Task details —
Begin with the line containing "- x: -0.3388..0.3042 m" and end with the last line of the data below; return those lines exactly, and only those.

Data to use —
● ● ● ● ● ● ●

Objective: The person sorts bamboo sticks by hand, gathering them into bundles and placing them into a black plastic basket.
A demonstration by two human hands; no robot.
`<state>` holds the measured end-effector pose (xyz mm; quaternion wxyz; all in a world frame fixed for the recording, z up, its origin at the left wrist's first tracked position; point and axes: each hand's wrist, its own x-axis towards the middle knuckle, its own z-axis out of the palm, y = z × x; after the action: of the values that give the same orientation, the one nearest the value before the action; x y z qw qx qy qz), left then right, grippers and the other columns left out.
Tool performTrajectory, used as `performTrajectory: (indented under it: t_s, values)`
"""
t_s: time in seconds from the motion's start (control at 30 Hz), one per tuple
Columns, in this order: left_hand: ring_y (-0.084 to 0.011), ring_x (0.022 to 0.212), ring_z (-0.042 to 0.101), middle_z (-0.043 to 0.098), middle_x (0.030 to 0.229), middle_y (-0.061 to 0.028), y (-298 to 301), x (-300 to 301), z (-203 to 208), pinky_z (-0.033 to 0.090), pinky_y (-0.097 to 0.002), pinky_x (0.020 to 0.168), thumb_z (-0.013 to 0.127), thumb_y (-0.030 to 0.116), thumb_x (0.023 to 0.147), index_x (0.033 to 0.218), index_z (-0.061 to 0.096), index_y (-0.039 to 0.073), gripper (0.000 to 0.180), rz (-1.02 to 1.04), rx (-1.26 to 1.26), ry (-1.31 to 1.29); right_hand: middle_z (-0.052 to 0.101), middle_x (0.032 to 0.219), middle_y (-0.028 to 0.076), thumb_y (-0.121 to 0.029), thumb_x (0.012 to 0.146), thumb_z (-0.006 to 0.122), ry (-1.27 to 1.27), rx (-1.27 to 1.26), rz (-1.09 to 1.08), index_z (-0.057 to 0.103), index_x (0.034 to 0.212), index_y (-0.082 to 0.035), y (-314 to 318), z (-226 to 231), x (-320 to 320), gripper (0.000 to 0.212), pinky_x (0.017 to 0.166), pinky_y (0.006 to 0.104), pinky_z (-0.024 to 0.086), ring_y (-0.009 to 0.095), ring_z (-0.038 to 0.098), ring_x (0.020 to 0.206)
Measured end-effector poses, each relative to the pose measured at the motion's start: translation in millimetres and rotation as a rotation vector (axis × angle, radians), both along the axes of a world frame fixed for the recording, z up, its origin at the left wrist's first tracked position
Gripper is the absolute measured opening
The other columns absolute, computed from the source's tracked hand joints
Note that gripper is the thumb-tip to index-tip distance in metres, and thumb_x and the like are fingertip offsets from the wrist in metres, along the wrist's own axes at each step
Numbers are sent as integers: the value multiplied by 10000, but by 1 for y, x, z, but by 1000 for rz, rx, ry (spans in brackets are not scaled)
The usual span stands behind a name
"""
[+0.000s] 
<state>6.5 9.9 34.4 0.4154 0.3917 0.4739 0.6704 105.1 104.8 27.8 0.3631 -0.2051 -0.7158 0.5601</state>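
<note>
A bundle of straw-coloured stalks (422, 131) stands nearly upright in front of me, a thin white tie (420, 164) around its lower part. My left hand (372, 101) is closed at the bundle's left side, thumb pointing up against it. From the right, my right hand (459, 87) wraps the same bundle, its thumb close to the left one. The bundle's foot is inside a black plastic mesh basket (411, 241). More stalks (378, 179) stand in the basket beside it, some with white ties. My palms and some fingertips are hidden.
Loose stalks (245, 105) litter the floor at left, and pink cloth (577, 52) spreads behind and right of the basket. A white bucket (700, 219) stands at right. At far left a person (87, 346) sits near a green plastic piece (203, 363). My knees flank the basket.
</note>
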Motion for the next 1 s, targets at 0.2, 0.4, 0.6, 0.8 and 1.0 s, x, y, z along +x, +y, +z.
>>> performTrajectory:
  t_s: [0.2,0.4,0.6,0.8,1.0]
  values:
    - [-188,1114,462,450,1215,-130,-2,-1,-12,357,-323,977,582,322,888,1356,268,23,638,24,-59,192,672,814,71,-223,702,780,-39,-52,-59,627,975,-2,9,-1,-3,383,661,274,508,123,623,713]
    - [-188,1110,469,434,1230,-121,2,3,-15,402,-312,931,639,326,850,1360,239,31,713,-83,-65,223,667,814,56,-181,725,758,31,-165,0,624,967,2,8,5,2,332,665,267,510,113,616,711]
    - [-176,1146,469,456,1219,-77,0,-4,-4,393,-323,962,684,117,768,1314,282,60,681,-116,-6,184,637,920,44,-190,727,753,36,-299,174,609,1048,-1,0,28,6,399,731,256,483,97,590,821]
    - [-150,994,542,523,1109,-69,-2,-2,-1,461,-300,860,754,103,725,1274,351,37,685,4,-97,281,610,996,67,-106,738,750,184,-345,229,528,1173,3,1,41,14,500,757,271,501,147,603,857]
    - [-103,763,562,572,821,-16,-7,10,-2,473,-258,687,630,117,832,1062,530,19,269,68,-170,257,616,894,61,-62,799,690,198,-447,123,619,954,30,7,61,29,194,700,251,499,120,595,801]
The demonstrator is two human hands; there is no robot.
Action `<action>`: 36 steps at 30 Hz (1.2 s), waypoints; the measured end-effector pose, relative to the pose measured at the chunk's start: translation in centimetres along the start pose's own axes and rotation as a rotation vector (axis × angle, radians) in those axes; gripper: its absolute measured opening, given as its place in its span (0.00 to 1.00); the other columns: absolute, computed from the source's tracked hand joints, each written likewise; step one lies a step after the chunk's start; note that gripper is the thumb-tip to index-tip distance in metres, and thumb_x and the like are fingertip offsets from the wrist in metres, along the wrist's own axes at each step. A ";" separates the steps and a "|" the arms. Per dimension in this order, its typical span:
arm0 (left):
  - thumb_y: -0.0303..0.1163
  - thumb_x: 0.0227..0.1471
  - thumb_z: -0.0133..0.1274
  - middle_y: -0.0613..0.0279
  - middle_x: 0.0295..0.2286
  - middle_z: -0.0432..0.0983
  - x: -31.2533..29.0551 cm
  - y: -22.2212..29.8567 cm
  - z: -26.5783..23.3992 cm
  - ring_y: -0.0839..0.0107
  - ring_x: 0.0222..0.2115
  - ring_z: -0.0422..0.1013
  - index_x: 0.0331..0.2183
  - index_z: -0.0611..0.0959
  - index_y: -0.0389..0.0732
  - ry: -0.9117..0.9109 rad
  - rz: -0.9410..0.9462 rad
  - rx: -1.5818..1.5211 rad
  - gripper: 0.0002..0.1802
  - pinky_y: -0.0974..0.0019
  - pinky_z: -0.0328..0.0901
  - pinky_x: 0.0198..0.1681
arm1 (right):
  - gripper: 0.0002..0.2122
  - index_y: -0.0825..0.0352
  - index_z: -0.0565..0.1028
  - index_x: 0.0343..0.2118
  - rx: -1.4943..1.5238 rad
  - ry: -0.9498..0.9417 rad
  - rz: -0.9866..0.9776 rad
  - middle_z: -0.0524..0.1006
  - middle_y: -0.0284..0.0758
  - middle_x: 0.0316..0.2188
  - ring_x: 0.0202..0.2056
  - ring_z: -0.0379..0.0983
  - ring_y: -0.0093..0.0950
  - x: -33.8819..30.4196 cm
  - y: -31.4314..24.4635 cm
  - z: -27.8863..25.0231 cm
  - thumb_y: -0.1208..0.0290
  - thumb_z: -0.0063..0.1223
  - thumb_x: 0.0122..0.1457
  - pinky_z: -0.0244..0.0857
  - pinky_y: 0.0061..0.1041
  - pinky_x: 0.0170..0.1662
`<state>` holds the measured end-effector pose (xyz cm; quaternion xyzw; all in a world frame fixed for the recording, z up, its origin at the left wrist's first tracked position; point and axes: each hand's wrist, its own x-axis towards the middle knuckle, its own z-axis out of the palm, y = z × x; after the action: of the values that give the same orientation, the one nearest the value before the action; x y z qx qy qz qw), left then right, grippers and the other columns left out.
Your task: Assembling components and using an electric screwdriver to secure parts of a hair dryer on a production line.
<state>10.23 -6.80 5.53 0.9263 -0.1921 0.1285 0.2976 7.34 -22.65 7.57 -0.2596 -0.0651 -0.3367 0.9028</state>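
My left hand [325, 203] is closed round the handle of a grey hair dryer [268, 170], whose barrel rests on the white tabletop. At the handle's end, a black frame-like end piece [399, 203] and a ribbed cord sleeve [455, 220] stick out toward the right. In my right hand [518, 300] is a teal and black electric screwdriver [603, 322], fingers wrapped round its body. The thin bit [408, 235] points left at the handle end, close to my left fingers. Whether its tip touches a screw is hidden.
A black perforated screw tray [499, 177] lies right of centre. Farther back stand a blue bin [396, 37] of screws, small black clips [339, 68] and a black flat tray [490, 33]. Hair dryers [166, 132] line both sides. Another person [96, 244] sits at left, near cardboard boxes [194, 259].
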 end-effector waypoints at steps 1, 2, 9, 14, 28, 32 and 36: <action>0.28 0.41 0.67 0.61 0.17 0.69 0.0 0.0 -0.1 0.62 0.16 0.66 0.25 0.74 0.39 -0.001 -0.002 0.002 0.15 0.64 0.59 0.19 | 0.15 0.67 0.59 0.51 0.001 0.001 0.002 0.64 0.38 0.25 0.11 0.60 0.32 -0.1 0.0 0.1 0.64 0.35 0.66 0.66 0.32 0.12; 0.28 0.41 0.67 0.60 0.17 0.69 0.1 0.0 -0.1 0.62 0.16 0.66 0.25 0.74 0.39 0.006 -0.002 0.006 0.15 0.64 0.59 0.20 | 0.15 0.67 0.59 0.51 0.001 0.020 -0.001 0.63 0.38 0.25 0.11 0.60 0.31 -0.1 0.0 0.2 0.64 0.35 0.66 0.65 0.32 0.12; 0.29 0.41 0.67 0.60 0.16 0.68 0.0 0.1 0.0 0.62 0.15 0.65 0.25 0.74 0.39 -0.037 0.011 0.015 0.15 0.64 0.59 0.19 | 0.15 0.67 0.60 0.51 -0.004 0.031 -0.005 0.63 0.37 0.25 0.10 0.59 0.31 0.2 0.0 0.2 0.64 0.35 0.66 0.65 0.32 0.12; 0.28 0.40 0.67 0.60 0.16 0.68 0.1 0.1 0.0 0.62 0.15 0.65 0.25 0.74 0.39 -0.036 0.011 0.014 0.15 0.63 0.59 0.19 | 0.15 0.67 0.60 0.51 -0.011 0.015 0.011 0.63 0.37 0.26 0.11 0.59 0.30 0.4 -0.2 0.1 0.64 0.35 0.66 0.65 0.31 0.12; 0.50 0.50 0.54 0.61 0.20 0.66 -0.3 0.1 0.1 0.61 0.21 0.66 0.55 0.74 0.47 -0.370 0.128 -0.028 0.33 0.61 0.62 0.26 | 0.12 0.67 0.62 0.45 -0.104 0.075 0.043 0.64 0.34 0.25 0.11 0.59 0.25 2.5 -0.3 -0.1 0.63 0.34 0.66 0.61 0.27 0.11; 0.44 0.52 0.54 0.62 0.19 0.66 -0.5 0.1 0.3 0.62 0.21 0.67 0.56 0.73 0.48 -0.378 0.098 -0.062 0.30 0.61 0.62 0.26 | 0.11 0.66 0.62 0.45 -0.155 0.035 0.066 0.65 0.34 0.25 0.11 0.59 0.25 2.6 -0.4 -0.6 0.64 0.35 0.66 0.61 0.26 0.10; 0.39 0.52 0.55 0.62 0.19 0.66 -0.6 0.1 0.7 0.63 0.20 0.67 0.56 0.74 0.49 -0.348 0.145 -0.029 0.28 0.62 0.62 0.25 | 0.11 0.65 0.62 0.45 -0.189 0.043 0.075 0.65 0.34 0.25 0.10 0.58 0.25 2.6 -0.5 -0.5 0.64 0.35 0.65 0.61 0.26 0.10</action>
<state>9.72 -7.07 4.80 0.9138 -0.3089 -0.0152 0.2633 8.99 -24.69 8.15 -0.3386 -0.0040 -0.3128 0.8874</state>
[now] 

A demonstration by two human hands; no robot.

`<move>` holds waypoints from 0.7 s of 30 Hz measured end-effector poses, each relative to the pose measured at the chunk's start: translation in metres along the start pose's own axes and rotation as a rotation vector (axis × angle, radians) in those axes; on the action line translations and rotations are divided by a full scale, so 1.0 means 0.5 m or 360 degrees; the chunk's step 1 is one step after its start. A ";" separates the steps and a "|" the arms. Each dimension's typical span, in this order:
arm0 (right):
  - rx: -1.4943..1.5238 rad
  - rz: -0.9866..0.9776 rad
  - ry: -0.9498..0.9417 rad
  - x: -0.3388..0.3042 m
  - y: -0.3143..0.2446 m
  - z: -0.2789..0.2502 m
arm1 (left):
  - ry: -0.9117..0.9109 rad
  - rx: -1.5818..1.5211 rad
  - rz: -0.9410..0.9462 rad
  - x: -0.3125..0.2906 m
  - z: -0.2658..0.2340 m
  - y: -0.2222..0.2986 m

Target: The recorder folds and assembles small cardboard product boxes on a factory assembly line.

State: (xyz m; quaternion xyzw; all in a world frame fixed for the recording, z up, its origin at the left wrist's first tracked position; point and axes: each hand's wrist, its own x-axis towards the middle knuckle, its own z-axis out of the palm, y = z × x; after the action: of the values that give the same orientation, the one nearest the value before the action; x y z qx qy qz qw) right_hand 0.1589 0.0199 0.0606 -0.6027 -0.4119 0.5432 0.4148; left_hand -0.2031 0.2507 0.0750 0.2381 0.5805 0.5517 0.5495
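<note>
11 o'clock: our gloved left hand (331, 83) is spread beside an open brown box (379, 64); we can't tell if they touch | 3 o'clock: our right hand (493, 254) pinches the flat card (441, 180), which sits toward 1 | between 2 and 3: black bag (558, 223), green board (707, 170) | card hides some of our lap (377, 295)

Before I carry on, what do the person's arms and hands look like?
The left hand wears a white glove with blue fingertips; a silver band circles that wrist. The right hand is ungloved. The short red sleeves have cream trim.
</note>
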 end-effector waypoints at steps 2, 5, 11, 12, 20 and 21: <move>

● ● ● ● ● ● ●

Task response —
  - x: -0.3388..0.3042 m
  - y: -0.3143..0.2446 m
  - z: -0.2789..0.2502 m
arm1 (left):
  - ry: -0.9117..0.9109 rad
  - rx: -1.5818..1.5211 rad
  - rz: -0.9410..0.9462 rad
  - x: -0.3125..0.2906 m
  - z: -0.2658..0.2340 m
  - y: -0.2222..0.2986 m

Target: The recorder folds and assembles small cardboard product boxes on a factory assembly line.

State: (xyz m; quaternion xyzw; all in a world frame fixed for the recording, z up, its origin at the left wrist's first tracked position; point and axes: each hand's wrist, its own x-axis towards the middle knuckle, its own z-axis out of the palm, y = z × x; after the action: of the values that give the same orientation, the one nearest the value before the action; x y z qx qy qz qw) right_hand 0.1589 0.0199 0.0606 -0.6027 -0.4119 0.5432 0.4148; left_hand -0.2031 0.2507 0.0750 0.2381 0.5805 0.5517 0.5495
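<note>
11 o'clock: our gloved left hand (331, 83) is spread beside an open brown box (379, 64); we can't tell if they touch | 3 o'clock: our right hand (493, 254) pinches the flat card (441, 180), which sits toward 1 | between 2 and 3: black bag (558, 223), green board (707, 170) | card hides some of our lap (377, 295)

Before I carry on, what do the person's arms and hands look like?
The left hand wears a white glove with blue fingertips; a silver band circles that wrist. The right hand is ungloved. The short red sleeves have cream trim.
</note>
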 end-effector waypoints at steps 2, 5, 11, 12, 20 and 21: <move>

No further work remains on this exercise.